Gustov Evacuees Stranded in Shelters

Imagine being told you MUST evacuate where you are living and you have perhaps 6 hours to sort through you possessions, load the car, board up the house and hope not to forget anything. What is your reward for being a good law abiding citizen? You get to sit in traffic along with all the thousands of others who are in the same situation you are in.

Perhaps you had time to get your prescription drugs refilled, but probably not. Perhaps you had time to think about your personal effects such as bank accounts and ID cards and the such, but probably not. In the frenzy driven by darkening skies and constant warnings on the television and radio to LEAVE NOW; many things were forgotten and/or misplaced.

Sitting in the world’s worst traffic jam you finally have time to think about everything you forgot to get or do. Did you turn off the coffee pot? Did you get the clothes out of the washer? Did you turn the thermostat up? Did you get the battery charger for the cell phone? Did you lock all the doors and windows? The questions keep coming and most of them have no answers. Your mind is in no condition to remember your address, let alone what you managed to throw in the car and didn’t.

Times have tough due to recovery from the last storm, high gas prices and medical expenses. Long ago the credit cards were taken away so that leaves only cash as a means of payment for gas and food. With no money to stay in a motel and with the shelters in your home state already full, you are forced to drive two states away to find a shelter with space available.

The drive is tedious, to say the least. Everyone’s at their wit’s end. Finally you get to the location you were heading to. Your “shelter” consists of a metal building with two portable toilets out back for hundreds of people. You have driven all this way for a cot and to share a port-a-potty with people who haven’t bathed in weeks.

Amazingly, people with few earthly possessions and have a stench that would drive away wild animals have enough booze in their car to stay drunk for a week. Fights break out over stupid things like snoring too loud or laughing too much. The drunks start fighting and soon everyone is on edge. Someone comes in to say the portable toilets are full already.

The food consists of outdated MRE’s that have no taste and are probably spoiled rotten. Soon the wind picks up and the lights start to flicker. The relentless rain drives against the building and it sounds like the roof is going to fly off any minute. It is night time and the electricity goes out. The only light is that of a few flashlights and the lighters of the smokers.

Somehow you live through the night from hell. The next morning someone hears on their car radio that your home area has been heavily damaged by a direct hit from a major hurricane. The authorities say it will be at least three days before anyone can return home. “OH MY GOD” is all anyone can say or think. Three more days in a prison most convicts would rather die than stay in.
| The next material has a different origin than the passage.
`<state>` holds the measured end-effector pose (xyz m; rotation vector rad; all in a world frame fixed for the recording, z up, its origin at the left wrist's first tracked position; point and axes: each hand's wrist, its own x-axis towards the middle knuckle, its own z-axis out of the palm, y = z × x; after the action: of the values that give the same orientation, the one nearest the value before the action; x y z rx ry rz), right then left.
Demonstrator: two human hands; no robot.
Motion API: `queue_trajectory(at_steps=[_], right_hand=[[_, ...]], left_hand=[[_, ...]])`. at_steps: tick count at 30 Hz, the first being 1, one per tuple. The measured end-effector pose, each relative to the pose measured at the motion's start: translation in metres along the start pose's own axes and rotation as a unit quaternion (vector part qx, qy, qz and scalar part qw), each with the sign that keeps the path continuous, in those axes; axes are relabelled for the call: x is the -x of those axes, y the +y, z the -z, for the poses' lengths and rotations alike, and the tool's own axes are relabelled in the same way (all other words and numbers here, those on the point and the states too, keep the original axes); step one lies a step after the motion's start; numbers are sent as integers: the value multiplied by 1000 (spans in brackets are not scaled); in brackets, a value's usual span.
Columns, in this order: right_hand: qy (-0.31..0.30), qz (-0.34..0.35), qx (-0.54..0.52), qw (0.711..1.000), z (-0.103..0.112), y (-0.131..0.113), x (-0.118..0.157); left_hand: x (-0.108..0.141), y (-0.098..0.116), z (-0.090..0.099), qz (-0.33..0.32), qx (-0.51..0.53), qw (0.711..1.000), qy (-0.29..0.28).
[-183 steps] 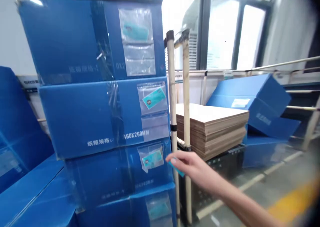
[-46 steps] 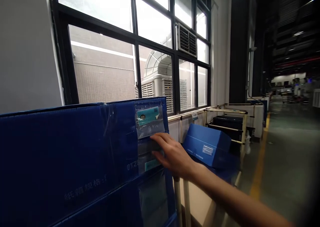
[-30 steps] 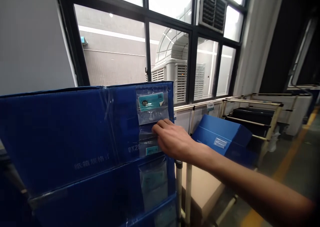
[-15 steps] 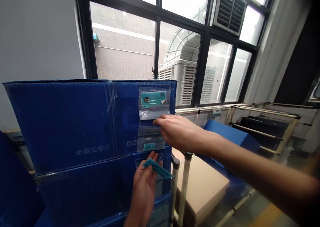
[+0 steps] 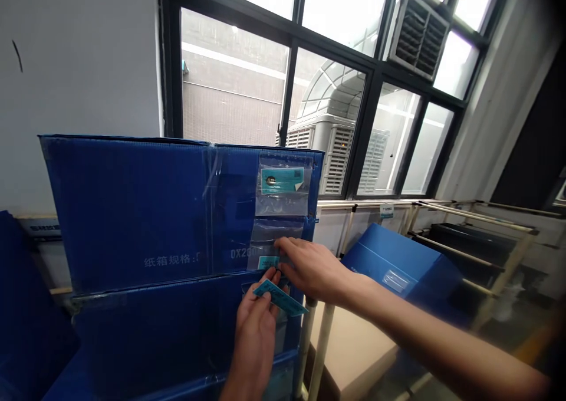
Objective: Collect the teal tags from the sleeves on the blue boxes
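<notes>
Change: right hand [image 5: 312,266] has dropped from upper sleeve [image 5: 283,184] to lower sleeve [image 5: 275,246].
Right fingers: pinching the lower sleeve's edge.
Left hand [image 5: 255,332]: fingers pinching teal card [image 5: 279,297].

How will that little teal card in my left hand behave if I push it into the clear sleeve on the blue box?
The teal card juts straight out past the left hand, so it is probably fairly stiff. It looks thin and likely light. The clear sleeve under the right hand is wrinkled and glossy, so probably floppy; it may buckle.
</notes>
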<state>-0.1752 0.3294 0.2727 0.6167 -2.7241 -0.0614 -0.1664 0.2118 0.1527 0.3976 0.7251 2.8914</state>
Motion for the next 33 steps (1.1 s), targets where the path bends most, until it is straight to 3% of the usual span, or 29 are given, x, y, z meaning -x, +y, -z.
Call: queue_trajectory(at_steps=[4, 8, 10, 23, 33], right_hand=[[29, 10, -1, 1000, -3, -2, 1], [160, -13, 22, 987, -3, 0, 2], [183, -3, 41, 982, -2, 1, 0], [2, 2, 135, 991, 40, -2, -27], [-111, 29, 118, 986, 57, -5, -47]], left_hand=[[-1, -1, 5, -8, 12, 1000, 2], [2, -3, 10, -11, 19, 999, 38], [2, -3, 11, -15, 23, 998, 49], [-3, -3, 9, -31, 35, 998, 45], [-4, -5, 8, -25, 27, 998, 49]])
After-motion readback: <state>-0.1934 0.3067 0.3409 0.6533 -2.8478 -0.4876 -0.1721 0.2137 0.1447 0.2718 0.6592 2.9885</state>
On the second day the food runs out and what is left of the water is being rationed. Some, who had extra money or credit cards have left in search of a motel to stay in. Good luck, every room for three hundred miles is occupied. Others have left to try to make it to a friend or relative’s house up the road a few hundred miles. Within a few hours, most return due to roads blocked by tree limbs and/or power lines.

Feeling like a caged animal, people start breaking down. The fears of what has happened to their homes and the anger at being placed in such a hellhole are too much to bear. Finally some local folks bring as much food as they could spare and a truck brings some water. The toilets are still full and most everyone is hungry, but at least there is water.
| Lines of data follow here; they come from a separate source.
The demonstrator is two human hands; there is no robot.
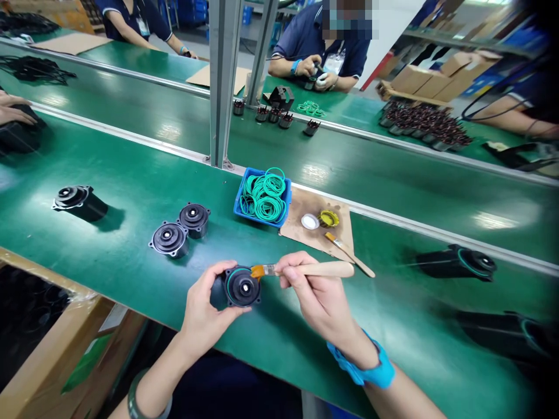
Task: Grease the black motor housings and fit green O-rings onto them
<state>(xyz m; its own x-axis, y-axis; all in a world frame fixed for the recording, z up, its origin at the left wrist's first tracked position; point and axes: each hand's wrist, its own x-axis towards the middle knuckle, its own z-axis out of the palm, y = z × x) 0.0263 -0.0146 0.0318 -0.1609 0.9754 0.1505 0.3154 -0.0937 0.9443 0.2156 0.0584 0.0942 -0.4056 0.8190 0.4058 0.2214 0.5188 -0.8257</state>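
Note:
My left hand (205, 311) grips a black round motor housing (243, 289) by its sides, thumb at the front and fingers at the back. A green rubber ring (230, 280) lies around the housing's raised top. In my right hand (312, 291) is a paint brush (323, 269) with a pale wooden handle, held level. Its orange bristles touch the right part of the housing's rim, near the ring. Two similar housings (169, 238) without a visible green ring stand touching each other to the left. Farther left is another housing (81, 201).
A blue bin (239, 214) holds green rings. On stained cardboard (297, 203) are a white cap (310, 222), a yellow cup (328, 219) and a second brush (349, 254). Ringed housings (458, 262) lie at right. A metal post (222, 87) rises behind; co-workers (323, 46) sit across.

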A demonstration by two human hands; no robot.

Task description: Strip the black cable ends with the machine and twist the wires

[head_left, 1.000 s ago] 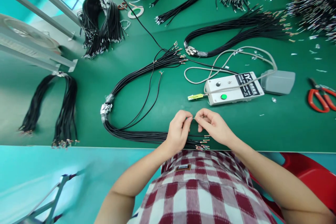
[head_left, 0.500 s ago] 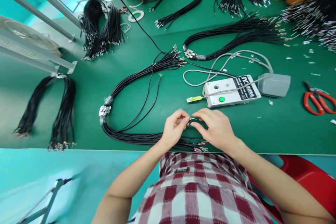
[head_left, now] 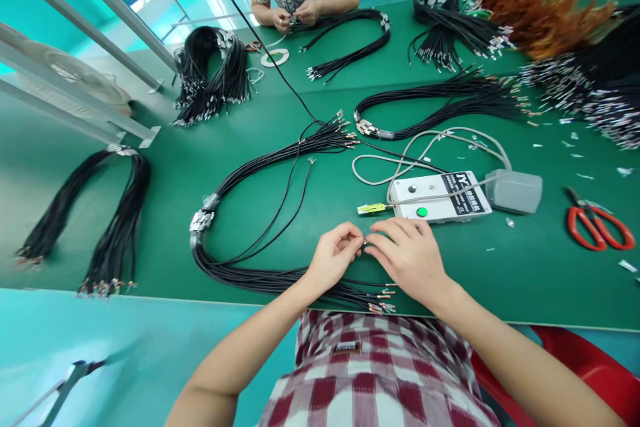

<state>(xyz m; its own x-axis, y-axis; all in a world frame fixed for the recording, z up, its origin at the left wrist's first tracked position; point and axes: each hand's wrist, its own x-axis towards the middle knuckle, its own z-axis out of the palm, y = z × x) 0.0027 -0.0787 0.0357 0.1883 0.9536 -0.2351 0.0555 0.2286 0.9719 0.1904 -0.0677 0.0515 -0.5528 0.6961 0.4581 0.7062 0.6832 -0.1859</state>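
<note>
My left hand (head_left: 334,255) pinches the end of a black cable between thumb and fingers. My right hand (head_left: 413,255) meets it from the right, its thumb and fingertips closed about the thin wire tip (head_left: 365,243). The fingers hide most of this cable end. Below and left of my hands lies a curved bundle of black cables (head_left: 245,278), tied with clear wrap around silvery connectors (head_left: 201,220). Its stripped copper ends (head_left: 384,303) show under my right hand, near the table's front edge.
A white control box (head_left: 440,197) with a green button and a grey adapter (head_left: 514,191) sit beyond my right hand. Red-handled scissors (head_left: 600,227) lie at right. More cable bundles (head_left: 440,95) cover the green table (head_left: 300,103). A co-worker's hands (head_left: 296,15) work across it.
The view has tilted up a little, so the table sits lower in the picture. My right thumb and fingers have drawn closer together at the wire tip; my left hand keeps its pinch.
</note>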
After a few days the green light is given to “go home” such as it may be. People are warned that there is no electricity, no running water and the sewer system is not working and is backing up into homes. People leave anyway, wanting the security of their home instead of the horrible communal living arrangement of the shelter.
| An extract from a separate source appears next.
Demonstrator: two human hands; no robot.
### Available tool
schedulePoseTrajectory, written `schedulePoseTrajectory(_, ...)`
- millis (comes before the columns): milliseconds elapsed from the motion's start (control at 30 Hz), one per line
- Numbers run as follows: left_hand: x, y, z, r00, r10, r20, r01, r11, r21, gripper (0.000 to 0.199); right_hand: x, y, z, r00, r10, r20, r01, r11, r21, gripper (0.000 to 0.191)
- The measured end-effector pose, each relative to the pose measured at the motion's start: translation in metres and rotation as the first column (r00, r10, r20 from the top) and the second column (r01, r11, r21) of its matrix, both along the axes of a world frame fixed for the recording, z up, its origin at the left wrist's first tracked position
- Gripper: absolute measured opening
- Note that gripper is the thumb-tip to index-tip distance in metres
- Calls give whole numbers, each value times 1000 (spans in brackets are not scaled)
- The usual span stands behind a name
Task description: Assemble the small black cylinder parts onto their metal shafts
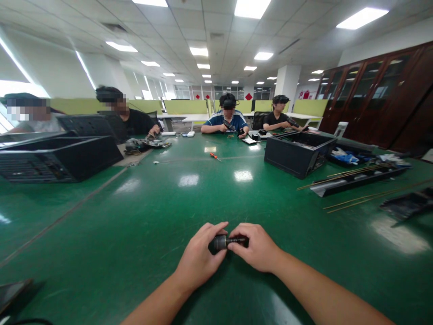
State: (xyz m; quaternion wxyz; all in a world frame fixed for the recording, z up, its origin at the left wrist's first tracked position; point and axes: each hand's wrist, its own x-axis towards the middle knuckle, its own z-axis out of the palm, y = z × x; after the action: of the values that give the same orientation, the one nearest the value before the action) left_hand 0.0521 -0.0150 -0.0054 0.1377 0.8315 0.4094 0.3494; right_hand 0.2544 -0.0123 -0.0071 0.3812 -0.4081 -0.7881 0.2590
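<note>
My left grip (200, 255) closes around a dark cylinder (221, 242) over the bench (135, 216); my right grip (259, 246) pinches the slender shaft (232, 241). Apparent step: two-handed adjustment; the next move calls for steady alignment.

1. 12 o'clock from the left hand (199, 255) and right hand (259, 248): open tabletop (189, 203), passable low as far as an orange screwdriver (214, 156).
2. 10 o'clock: a long bare run, then a black case (94, 158) walls off low passage.
3. 1 o'clock: a second black case (286, 158) stands in the way.
4. 2 o'clock: thin brass rods (360, 198) lie across the route.
5. 8 to 9 o'clock: room until a dark object (12, 293).
</note>
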Motion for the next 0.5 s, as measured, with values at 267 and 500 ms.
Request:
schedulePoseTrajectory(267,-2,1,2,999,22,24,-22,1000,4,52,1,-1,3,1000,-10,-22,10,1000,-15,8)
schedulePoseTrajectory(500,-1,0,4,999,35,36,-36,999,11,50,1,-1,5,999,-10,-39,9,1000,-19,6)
You think about leaving also but then you look in your wallet and see you have all of five dollars left to your name. With no money and no credit cards it is impossible to drive home. No one offers to help anyone else for everyone is in the same boat. Those with no money have no choice but to stay and wait for someone to help them. Odds are, before anyone does, the facility will be closed and those remaining will be forced to leave whether they have the means to or not.

Think this is a fairy tale? Think again. This very scenario is being played out as I type this in shelters in Alabama, Mississippi and Louisiana among other states. There are thousands of people marooned in sub-human “shelters” who literally do not have the money to drive home. Just today, Greater Birmingham, Alabama Ministries distributed $50 gas cards to a few hundred people in shelters there trying to help them get back home to New Orleans. They ran out of gas cards long before making a dent in the number needed.

The crisis I am relating will not make the evening news. It will not be in the daily papers. Even though it is not being reported, it is happening in scores of locations in Alabama, Mississippi, Louisiana, Tennessee, Georgia and other states evacuees went to escape Gustov. Please, if you can help these people please contact the Emergency Management Director for the states involved. If you get nowhere with them, please contact Carolyn Thompson at: carollynnla@bellsouth.net and she can direct you to whoever can provide help. Carolyn is the director of Tri Coastal Community Outreach in Grand Bay, Alabama of which I have written about before; “Tri Coastal Community Outreach: A Rare Disaster Relief Group Success Story”

We are dealing with a humanitarian crisis that is unfathomable in our country in 2008. We must rally to find help for those who are displaced and get them home to start the rebuilding of their homes and lives. Thank You.